インバウンド増加がもたらす都市の国際化、その光と影
2020年に五輪を控えている東京では国を挙げての一大イベントに向けて、現在、様々なシミュレーションが行われています。例えば、オリンピック期間中は連日100~200万人の人間が東京の中を動き回ることになると試算されました。そうなると当然、交通規制をかけなくてはいけなくなるわけですが、部分的に首都高速を止めた実験では、一般道の交通量は通常時の1.5倍にも達してしまうことが判明したんです。五輪は一時的なものですが、増え続けるインバウンドを考慮すると、想定されるありとあらゆる都市問題について具体的に考えなくてはならないステージに私たちはさしかかっているのです。
ダイバーシティ問題もその1つです。2013年に五輪開催が決定して以来、海外からの注目度が高まり、観光客数も大きく増加しています。今、東京だけでも年間1,300万人超の外国人観光客が訪れており、彼らが情報を拡散することでさらなる訪問者を呼び寄せるという循環が生まれつつありますね。しかしながら、外国人観光客の急激な増加が混乱を生じさせることもわかってきました。インバウンドが増えることは東京の魅力の証明ですので喜ばしいところですが、その一方で社会問題を引き起こす一因となっていることも、ここ最近見えてきています。

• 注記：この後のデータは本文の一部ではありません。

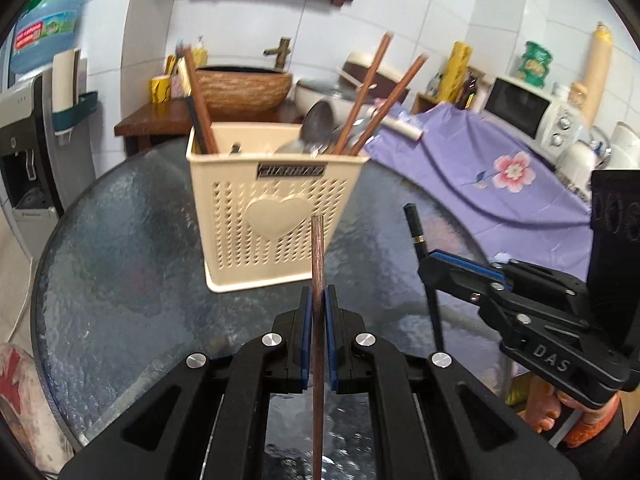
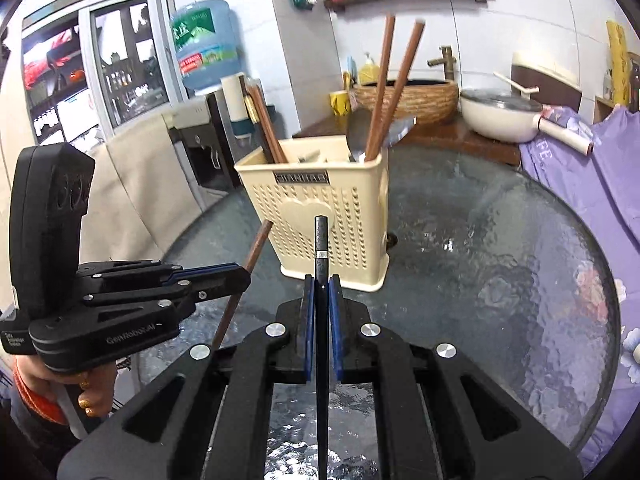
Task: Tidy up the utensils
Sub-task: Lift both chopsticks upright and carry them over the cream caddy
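Left wrist view shows us a brown wooden chopstick [image 1: 318,320] pinched between the blue pads of our left gripper [image 1: 318,300], its end pointing toward the cream utensil basket [image 1: 272,208] ahead. Our right gripper [image 2: 321,292] is clamped on a black chopstick [image 2: 321,300] with a silver band, likewise aimed at the basket. Both sets of fingers are closed tight on their sticks. The basket stands upright on the round glass worktop [image 1: 120,260], holding more brown chopsticks [image 1: 370,92] and what look like metal spoons [image 1: 318,128], though blur hides the details. Behind it sit a woven basin [image 1: 244,88] and a purple floral cloth [image 1: 500,176].
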### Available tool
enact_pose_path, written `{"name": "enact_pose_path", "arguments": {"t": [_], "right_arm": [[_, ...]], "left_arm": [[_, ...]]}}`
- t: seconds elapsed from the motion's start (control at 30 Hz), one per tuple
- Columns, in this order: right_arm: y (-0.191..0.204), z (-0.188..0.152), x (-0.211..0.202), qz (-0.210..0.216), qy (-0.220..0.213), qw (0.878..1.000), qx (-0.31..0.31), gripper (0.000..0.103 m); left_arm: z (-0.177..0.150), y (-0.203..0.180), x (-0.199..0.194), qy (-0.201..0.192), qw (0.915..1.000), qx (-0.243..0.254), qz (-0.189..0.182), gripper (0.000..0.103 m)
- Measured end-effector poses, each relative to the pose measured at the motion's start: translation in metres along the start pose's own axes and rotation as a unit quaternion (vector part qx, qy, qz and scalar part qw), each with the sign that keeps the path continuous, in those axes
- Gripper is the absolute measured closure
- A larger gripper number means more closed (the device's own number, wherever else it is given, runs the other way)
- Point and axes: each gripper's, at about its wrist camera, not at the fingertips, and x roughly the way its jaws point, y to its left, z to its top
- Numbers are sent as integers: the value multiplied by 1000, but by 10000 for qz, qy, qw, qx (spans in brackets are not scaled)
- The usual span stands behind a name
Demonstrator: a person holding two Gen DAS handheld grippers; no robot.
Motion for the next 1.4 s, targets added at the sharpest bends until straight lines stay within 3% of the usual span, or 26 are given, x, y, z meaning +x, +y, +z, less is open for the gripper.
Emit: {"name": "enact_pose_path", "arguments": {"t": [0.3, 0.97, 1.13, 1.4], "right_arm": [[13, 9, -39, 132, -251, 9994, -196, 95], [32, 38, -52, 103, -466, 9980, -405, 95], [35, 62, -56, 52, -542, 9973, -495, 95], [35, 130, -72, 101, -813, 9955, -470, 95]], "left_arm": [[4, -11, -33, -279, 9993, 138, -202, 97], [27, -19, -68, -704, 9967, 406, -63, 97], [45, -17, -74, -796, 9956, 485, 19, 97], [108, -15, -96, -1136, 9922, 499, 121, 97]]}}
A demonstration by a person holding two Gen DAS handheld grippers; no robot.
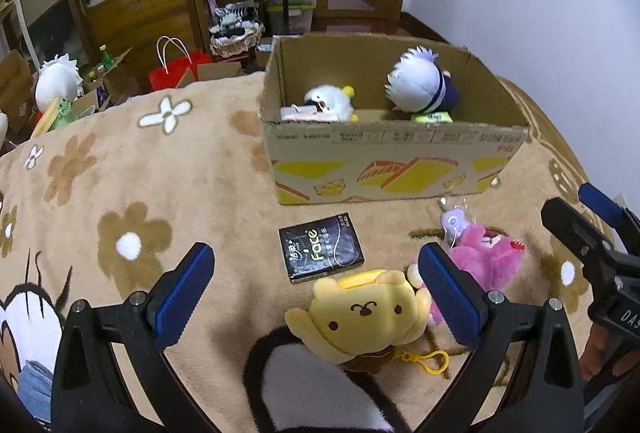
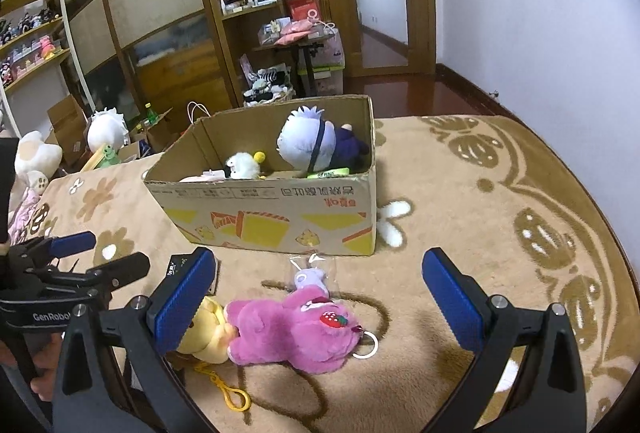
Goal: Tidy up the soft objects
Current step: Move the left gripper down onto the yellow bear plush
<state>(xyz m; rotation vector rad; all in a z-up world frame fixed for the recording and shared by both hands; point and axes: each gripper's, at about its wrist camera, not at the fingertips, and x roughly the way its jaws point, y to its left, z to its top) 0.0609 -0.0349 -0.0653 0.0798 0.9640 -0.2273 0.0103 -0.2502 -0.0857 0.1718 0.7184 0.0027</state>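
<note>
We hold the left gripper [image 1: 316, 297] spread wide, low over the yellow plush [image 1: 360, 315] | right gripper [image 2: 318, 301] also agape above the pink plush [image 2: 292, 329] (both toys on the blanket [image 1: 160, 193], touching) | cardboard box [image 1: 392, 161] beyond holds the white-haired doll [image 1: 418, 83], partly hidden by its wall.

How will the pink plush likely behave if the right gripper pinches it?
The pink plush looks furry and stuffed, so it probably compresses and sags. Lying flat, it seems unlikely to roll. Its metal ring would likely dangle.
</note>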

インバウンドが増加すればその分異なった文化が接触するため、大なり小なり混乱が起きる可能性が生じます。ニューヨーク、パリ、ロンドンなどの国際的な大都市では、歴史的に多民族が入り混じる環境があったこともあり、異文化同士の軋轢が存在するということが当たり前の認識なのですが、東京はまだその経験に乏しい。つまり東京は異文化流入による弊害、軋轢をこれから本格的に経験することになるんです。